● Task details: Each line of the data must be written out again verbatim; no image belongs in the copy.

● Collected data:
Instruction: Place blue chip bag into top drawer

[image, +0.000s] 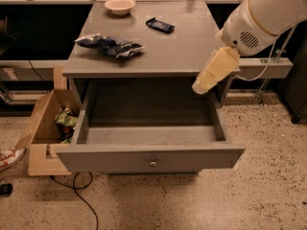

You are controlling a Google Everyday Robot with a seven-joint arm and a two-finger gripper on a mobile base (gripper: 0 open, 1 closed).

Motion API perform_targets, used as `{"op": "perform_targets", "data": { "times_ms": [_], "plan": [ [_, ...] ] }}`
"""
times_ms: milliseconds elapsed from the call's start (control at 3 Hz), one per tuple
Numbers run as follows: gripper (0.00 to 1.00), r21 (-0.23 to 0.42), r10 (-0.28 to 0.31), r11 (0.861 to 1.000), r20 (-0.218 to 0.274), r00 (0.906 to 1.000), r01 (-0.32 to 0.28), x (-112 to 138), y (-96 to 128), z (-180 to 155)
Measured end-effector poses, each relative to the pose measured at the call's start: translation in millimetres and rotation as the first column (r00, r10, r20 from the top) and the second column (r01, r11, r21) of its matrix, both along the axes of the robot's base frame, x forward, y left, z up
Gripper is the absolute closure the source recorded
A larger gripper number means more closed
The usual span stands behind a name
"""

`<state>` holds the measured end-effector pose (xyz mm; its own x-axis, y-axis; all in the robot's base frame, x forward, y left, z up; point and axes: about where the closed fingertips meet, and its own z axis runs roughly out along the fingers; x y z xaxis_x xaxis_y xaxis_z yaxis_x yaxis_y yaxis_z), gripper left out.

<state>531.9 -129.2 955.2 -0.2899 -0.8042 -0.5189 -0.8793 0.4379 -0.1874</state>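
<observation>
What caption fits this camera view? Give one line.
Gripper over the open top drawer's right rear corner; blue chip bag lying on the tabletop.

The blue chip bag is lying near the surface's front left corner. The pincer is hanging at the front right corner, over the top drawer's right side.
</observation>
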Motion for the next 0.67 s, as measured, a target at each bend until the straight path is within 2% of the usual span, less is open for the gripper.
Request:
{"op": "perform_targets", "data": {
  "times_ms": [333,667],
  "plan": [
    [0.00,0.025,0.007,1.000,0.009,0.9999,-0.008,7.8,6.9,-3.1],
    [0.00,0.118,0.029,0.992,0.060,0.9978,-0.036,51.5,49.2,-4.7]
  ]
}}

● Response for this exercise:
Instruction: Place blue chip bag into top drawer

[image, +0.000s] 

You are controlling a Google Everyday Robot with a seven-joint arm and a two-finger gripper on a mobile base (gripper: 0 open, 1 closed).

Motion API perform_targets, used as `{"op": "perform_targets", "data": { "times_ms": [_], "plan": [ [_, ...] ] }}`
"""
times_ms: milliseconds elapsed from the call's start (control at 3 Hz), one per tuple
Numbers run as follows: gripper (0.00 to 1.00), r21 (-0.23 to 0.42), r10 (-0.28 to 0.31), r11 (0.861 to 1.000), r20 (-0.218 to 0.274), r00 (0.906 to 1.000), r01 (-0.32 to 0.28), x (-112 to 138), y (-96 to 128), z (-180 to 155)
Measured end-effector poses, each relative to the pose measured at the call's start: translation in millimetres and rotation as the first column (r00, r10, r20 from the top) and the second column (r01, r11, r21) of its matrix, both along the axes of the robot's base frame, x forward, y left, z up
Gripper is the absolute closure the source recorded
A larger gripper number means more closed
The usual span stands behind a name
"""

`<state>` holds the measured end-effector pose (xyz mm; its own x-axis, y-axis; all in the robot's base frame, x forward, y left, z up; point and axes: about where the closed fingertips meet, and its own z axis runs roughly out along the fingers; x y z xaxis_x xaxis_y xaxis_z yaxis_x yaxis_y yaxis_z), gripper left out.

<state>531.9 -129.2 955.2 -0.2899 -0.8042 -0.5189 -0.8793 0.4379 -0.1874</state>
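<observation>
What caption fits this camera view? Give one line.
Gripper over the open top drawer's right rear corner; blue chip bag lying on the tabletop.

The blue chip bag is lying near the surface's front left corner. The pincer is hanging at the front right corner, over the top drawer's right side.
</observation>
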Motion for the next 0.67 s, as measured, a target at each bend until the straight path is within 2% of the usual span, less is open for the gripper.
Request:
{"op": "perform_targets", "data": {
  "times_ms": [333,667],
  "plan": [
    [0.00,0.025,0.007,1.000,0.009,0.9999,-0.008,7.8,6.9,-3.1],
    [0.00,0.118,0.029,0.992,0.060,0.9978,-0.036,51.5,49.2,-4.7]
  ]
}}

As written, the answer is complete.